Say WhatRamblings of NBA players, coaches and GMs
"We’re just too soft of a team right now. I might as well stick four guards and a center out there and play because we’re getting beat on the boards with my supposed big men out there."-- Wizards coach Randy Wittman after his team dropped third straight game in a blowout against Oklahoma City.
Reaction: Rebounding and defense were a concern last week when I caught up with the team and that was before this current debacle. The focus of Wittman’s ire was center Marcin Gortat who didn’t take kindly to getting called out, but that’s one byproduct of playing such small lineups. That’s the conundrum for Washington. The Wizards have committed to this style and their only recourse is to go all-in with it, unless Kris’ Humphries’ newfound stroke from downtown stays consistent.
"Eventually, it becomes a road in your career, whether you have to decide whether you want to keep having these crazy stats, or do you want to win a championship?"-- Spurs forward LaMarcus Aldridge to Yahoo’s Adrian Wojnarowski.
Reaction: Great stuff from Woj on the courtship of LMA by a half-dozen teams. So many great takeaways here but it’s some delicious NBA irony that Pat Riley’s words would help sway Aldridge toward San Antonio.
"It was kind of disrespectful, in my opinion, because you’ve got a great team there already that deserves your full 100 percent support. I wouldn’t like that if I was on that team. I didn’t like that, but it comes with it nowadays."-- Kevin Durant, prior to his visit to Washington D.C.
Reaction: As we read the tea leaves on KD’s thought process, it’s become readily apparent that lowkey is the way to go for potential recruiters. Much like Aldridge, if it comes down to championships the choices become much clearer.
"He’ll be better. He’s better already. Being able to run an NBA team at 19 is not easy. You look at some of the greats — Magic (Johnson) was able to do it. And you’re looking at this kid Mudiay, who has the opportunity to do something special. So, I would encourage him to be better than me, and I think he will be at the end of the day."-- Bucks coach Jason Kidd on Denver rookie Emmanuel Mudiay.
Reaction: I’m fully on board the Mudiay Hype Train, but better than Jason Kidd? I take exception with Jason Kidd’s comments concerning Jason Kidd’s legacy.

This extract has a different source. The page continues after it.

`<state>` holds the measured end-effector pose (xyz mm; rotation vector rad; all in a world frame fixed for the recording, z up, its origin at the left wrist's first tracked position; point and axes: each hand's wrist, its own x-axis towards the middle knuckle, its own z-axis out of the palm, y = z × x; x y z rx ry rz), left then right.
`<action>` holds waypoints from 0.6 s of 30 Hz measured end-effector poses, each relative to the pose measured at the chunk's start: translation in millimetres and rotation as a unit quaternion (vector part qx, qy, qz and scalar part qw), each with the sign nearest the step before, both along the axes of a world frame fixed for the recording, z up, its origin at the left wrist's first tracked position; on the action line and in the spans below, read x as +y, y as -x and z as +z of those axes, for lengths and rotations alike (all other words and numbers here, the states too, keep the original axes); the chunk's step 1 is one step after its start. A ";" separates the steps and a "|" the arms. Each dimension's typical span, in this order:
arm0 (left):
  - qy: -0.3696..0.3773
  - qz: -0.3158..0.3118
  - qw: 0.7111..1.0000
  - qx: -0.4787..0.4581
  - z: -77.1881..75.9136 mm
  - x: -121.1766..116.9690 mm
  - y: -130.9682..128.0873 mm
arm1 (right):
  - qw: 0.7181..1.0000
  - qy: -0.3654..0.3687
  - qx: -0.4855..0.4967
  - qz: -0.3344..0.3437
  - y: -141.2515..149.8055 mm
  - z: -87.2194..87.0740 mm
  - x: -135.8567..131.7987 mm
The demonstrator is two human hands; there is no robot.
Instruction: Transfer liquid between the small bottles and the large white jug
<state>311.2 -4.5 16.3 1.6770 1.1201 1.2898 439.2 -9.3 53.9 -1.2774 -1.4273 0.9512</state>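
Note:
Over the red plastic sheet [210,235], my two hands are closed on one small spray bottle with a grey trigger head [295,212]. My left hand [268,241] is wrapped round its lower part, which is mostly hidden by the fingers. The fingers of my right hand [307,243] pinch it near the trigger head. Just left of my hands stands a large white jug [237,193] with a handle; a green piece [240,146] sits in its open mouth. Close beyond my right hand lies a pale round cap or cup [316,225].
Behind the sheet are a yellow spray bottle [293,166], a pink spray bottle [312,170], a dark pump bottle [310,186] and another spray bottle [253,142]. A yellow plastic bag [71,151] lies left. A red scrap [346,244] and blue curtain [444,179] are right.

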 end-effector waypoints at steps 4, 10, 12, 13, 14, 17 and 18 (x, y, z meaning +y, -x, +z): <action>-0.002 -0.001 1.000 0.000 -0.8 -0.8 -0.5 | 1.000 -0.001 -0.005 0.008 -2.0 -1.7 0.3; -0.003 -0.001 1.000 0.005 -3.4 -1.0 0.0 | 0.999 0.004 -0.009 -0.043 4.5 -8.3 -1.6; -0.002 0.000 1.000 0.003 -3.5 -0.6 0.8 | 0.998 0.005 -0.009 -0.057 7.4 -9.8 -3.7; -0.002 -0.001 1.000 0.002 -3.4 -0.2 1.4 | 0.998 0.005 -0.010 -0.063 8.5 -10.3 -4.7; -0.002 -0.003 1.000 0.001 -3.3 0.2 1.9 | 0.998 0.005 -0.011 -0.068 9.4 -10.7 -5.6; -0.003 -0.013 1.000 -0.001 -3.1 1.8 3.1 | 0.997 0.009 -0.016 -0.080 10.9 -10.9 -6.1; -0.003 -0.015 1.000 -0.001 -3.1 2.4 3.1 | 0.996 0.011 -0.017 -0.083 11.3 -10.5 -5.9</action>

"Oh man, we love DeMarre. Obviously we miss him, but you’re so happy to watch somebody work so hard and get a great contract at the end of the day. Literally we’re happy for him. There’s only one DeMarre Carroll. There are a couple of Junkyard Dogs, but he’s the Junkyard Dog."-- Kyle Korver.
Reaction: I couldn’t fit this one into the main story, but is there anyone in the NBA who isn’t happy for DeMarre Carroll? He’s the definition of a self-made player and the patron saint of every athletic tweener who worked on his game and got himself paid.